> Supplied information:
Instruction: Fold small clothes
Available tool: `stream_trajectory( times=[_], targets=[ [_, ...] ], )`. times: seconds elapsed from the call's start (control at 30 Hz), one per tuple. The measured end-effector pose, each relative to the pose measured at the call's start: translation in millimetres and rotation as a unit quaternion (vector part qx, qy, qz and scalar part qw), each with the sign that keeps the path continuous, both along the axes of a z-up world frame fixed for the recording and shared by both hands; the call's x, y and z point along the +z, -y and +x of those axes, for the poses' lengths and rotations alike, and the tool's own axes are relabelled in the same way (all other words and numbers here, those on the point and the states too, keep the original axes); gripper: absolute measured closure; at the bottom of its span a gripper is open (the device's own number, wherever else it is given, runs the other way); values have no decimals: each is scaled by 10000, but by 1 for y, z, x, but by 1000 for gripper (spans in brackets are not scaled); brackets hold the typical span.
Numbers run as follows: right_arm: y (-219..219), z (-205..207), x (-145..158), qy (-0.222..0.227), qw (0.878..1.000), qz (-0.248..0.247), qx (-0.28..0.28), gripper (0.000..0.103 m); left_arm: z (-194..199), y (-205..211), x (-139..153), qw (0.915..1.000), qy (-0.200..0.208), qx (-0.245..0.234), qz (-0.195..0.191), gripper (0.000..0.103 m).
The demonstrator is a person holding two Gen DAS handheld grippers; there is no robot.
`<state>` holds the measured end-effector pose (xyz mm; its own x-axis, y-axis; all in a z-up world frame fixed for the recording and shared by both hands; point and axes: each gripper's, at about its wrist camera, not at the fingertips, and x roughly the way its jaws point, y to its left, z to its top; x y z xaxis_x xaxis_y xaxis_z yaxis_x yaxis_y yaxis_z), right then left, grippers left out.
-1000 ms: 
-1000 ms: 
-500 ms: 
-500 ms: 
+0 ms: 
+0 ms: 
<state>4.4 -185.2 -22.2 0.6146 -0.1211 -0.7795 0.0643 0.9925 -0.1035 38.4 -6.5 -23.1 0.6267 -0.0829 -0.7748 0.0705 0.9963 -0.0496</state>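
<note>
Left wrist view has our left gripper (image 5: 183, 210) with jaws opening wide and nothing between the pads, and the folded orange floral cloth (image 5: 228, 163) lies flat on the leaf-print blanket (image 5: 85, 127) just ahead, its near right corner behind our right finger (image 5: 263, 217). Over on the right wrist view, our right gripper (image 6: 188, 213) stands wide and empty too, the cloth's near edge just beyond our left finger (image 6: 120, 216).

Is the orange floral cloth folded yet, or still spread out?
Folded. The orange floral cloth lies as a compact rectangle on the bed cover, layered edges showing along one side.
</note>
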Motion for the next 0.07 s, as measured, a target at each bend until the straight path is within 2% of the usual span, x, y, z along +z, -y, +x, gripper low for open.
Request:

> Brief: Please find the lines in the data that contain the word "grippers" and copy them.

> Answer to this problem:
The demonstrator is a person holding two Gen DAS handheld grippers; there is no robot.
`<state>` holds the measured end-effector pose (xyz mm; its own x-axis, y-axis; all in a z-up world frame fixed for the recording and shared by both hands; point and axes: each gripper's, at about its wrist camera, not at the fingertips, and x roughly the way its jaws point, y to its left, z to its top; x y z xaxis_x xaxis_y xaxis_z yaxis_x yaxis_y yaxis_z), right then left, grippers left out.

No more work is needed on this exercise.